BEGIN Data block
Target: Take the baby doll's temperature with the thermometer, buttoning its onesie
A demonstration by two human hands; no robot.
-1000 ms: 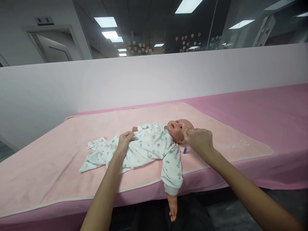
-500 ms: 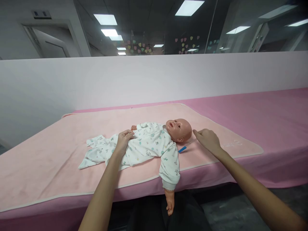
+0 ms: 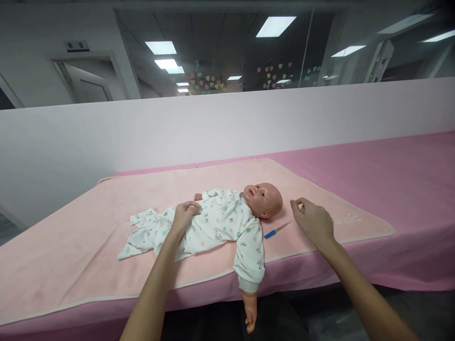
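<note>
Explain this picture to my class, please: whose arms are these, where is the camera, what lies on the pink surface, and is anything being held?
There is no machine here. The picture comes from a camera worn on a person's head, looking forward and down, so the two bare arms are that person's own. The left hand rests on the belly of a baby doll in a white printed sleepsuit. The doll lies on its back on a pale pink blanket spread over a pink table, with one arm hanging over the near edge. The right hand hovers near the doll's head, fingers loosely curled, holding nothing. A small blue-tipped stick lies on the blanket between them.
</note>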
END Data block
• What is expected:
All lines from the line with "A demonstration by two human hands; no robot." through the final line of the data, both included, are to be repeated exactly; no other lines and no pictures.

• Response box:
A demonstration by two human hands; no robot.
-1000 ms: 
-500 ms: 
+0 ms: 
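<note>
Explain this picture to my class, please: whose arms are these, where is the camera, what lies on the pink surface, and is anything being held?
There is no machine here. The picture comes from a camera worn on a person's head, looking forward and down, so the two bare arms are that person's own. The left hand rests on the belly of a baby doll in a white printed sleepsuit. The doll lies on its back on a pale pink blanket spread over a pink table, with one arm hanging over the near edge. The right hand hovers near the doll's head, fingers loosely curled, holding nothing. A small blue-tipped stick lies on the blanket between them.
</note>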

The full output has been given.